D’autres outils de détection passive de topologie sont disponibles sur le marché. Cependant GRASSMARLIN est actuellement l’un des rares, si ce n’est l’unique, à être destiné au SI industriels et à être Open-Source.
En comparaison un autre outil nommé NetworkMiner permet aussi de réaliser des topologies de réseaux en utilisant les signatures d’autres outils dont notamment : nmap, p0f et Ettercap . Néanmoins, ce dernier n’embarque pas à l’installation de signatures destinées aux protocoles industriels et n’est donc pas aussi précis que GRASSMARLIN.

Figure 12 : Sortie de l’outil NetworkMiner pour 2 automates Siemens

 

Figure 13 : Autre exemple – utilisation de l’outil p0f avec 2 automates Siemens
Figure 14 : Sortie de GRASSMARLIN avec 2 automates Siemens

Citons également la solution commerciale de Sentryo, dédiée elle aux SI industriels.

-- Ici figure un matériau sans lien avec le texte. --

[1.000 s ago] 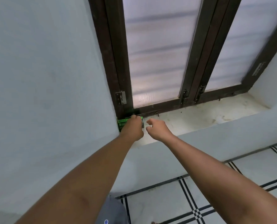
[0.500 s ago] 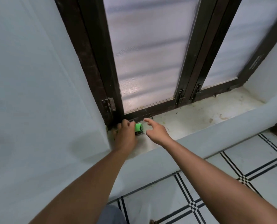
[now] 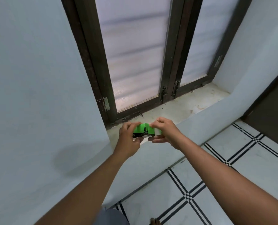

Cette solution ne se contente pas de créer une cartographie à l’instant t, mais permet également d’alerter sur toutes variations par rapports aux communications habituelles, et ainsi de détecter des événements de sécurité. Lors de la démonstration à laquelle nous avons assistée, le niveau de détail fourni sur les automates (Schneider et Siemens à minima) était bien supérieur à celui qu’on peut actuellement obtenir avec Grassmarlin (marque, modèle, composants de l’automate et version du firmware par exemple).